I've had one for many years, it came with a used camera kit and I just kept it. Works fine, but there are more modern repolacements with more features that cost less.


----------



## gruhl28 (Jan 9, 2018)

neuroanatomist said:


> I wouldn't expect an update. Personally, I went with a hähnel Giga T Pro II trigger – does long exposures, interval shooting, and operates as both a wired or a wireless trigger. Vello has a similar one, I chose the hähnel for the smaller size of the transmitter (which unlike the Vello is small enough to conceal in my hand if I'm in a picture).

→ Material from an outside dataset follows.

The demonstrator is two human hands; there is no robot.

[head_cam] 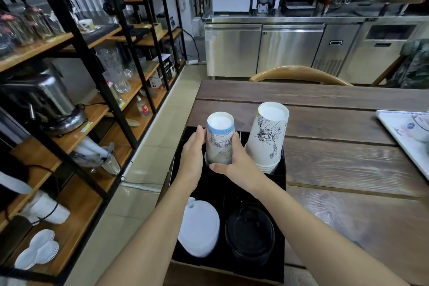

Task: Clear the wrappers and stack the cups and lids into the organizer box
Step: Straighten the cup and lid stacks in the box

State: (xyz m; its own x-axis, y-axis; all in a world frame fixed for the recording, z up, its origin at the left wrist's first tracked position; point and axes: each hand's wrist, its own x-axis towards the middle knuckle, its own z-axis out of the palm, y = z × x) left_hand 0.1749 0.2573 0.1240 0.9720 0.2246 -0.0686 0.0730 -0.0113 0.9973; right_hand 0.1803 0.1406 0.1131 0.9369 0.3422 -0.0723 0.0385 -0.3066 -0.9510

Seems like the Hahnel for Canon is discontinued:
https://www.bhphotovideo.com/c/product/852088-REG/hahnel_HL_HWGIGA_C_Giga_T_Pro_II.html

Edit: Seems to be replaced by this:
https://www.bhphotovideo.com/c/product/1305599-REG/hahnel_1000_715_0_captur_timer_kit_for.html
Not small enough to conceal in hand anymore


----------



## neuroanatomist (Jan 9, 2018)

gruhl28 said:


> neuroanatomist said:
> 
> 
> > I wouldn't expect an update. Personally, I went with a hähnel Giga T Pro II trigger – does long exposures, interval shooting, and operates as both a wired or a wireless trigger. Vello has a similar one, I chose the hähnel for the smaller size of the transmitter (which unlike the Vello is small enough to conceal in my hand if I'm in a picture).
> ...



Bummer. Granted, AA batteries are certainly more convenient than the coin cell in my transmitter and the oddball lithium battery in the receiver. But I'd still prefer the smaller size.


----------